Helping children and teens with sunken chest syndrome

You may not have heard of pectus excavatum, which is also known as sunken chest syndrome, but it affects one in 500 children in the United States. Dr. Eric Jelin, Johns Hopkins Pediatric Surgeon at GBMC, talked with WMAR2 anchor Christian Schaffer about the symptoms of this condition and the treatments that can correct it.

“Pectus excavatum occurs when the cartilage between the ribs and sternum does not form properly, resulting in a depression of the sternum,” he explained. “The chest can look like there’s a bowl in the center of it. One-third of cases are diagnosed during the first year of life, but the majority of cases are diagnosed after children go through a growth spurt at puberty. In some cases, the child has no symptoms, but for some the condition can cause pain and discomfort, can make breathing more difficult, especially during exercise, and can compress the left side of the heart making it pump less efficiently.”

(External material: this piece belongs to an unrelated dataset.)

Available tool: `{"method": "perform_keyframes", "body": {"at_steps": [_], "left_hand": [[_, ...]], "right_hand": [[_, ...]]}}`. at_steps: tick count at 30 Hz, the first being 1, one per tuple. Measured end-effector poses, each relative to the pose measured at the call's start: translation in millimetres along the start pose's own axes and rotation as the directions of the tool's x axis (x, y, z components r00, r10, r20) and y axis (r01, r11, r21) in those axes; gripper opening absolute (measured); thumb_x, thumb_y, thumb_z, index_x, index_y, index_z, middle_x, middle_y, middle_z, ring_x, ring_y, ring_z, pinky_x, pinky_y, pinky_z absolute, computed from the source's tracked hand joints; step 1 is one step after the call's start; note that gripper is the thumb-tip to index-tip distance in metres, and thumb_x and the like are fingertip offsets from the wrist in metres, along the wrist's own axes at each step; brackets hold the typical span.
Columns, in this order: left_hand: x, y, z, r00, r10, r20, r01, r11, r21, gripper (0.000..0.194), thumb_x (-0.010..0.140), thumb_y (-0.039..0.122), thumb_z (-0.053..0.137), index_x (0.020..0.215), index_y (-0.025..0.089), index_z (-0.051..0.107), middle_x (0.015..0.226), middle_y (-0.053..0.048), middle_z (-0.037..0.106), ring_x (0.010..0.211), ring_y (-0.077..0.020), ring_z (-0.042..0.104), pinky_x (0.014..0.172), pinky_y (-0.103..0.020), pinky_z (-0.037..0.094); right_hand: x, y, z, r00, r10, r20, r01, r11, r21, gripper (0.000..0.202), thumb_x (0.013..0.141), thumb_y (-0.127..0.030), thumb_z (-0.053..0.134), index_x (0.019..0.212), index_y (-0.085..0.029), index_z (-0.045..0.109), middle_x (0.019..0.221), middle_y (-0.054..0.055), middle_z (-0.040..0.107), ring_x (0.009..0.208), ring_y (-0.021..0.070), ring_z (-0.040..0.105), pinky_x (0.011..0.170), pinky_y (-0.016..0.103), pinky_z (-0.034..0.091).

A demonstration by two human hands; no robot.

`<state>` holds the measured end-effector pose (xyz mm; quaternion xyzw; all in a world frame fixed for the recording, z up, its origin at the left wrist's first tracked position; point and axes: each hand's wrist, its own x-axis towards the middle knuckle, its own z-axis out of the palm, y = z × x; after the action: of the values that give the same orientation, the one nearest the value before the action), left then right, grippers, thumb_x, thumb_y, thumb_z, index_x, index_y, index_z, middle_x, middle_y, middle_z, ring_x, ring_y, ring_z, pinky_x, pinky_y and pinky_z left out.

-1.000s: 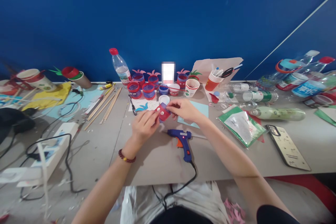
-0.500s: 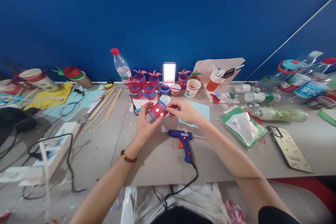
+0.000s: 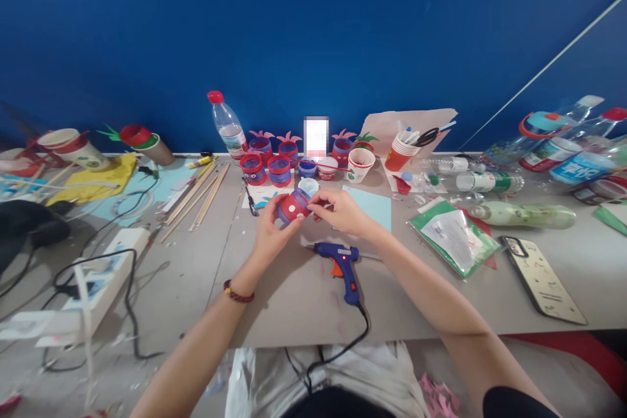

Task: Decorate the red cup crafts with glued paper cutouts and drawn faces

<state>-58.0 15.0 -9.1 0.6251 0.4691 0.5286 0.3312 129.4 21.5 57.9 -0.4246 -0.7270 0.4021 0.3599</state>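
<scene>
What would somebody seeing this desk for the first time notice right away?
Probably the deep-blue wall filling the upper part of the view, then the blue glue gun with its orange trigger, lying on the grey table in front of the person. Just beyond it, the left hand holds a tilted red-and-purple cup with white dots, and the right hand is at the cup's right side.

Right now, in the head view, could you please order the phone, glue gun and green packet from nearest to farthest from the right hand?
1. Glue gun: below the right hand.
2. Green packet: right of the hand.
3. Phone: farther right.
</scene>
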Motion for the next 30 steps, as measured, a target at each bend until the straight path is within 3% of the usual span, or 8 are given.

The condition, which affects more boys than girls, can be corrected with surgery, though not all children with pectus excavatum need to undergo the procedure. The goal of the surgery is to make the chest look and function as normally as possible. “We perform a minimally invasive surgery to insert a metal bar between the sternum and the mediastinum. That pops the sternum into the proper position. After two years, the bar is removed,” said Dr. Jelin. “We have a lot of experience performing this surgery and the prognosis is generally great. We have great resources and techniques that have been carefully honed over a number of years.”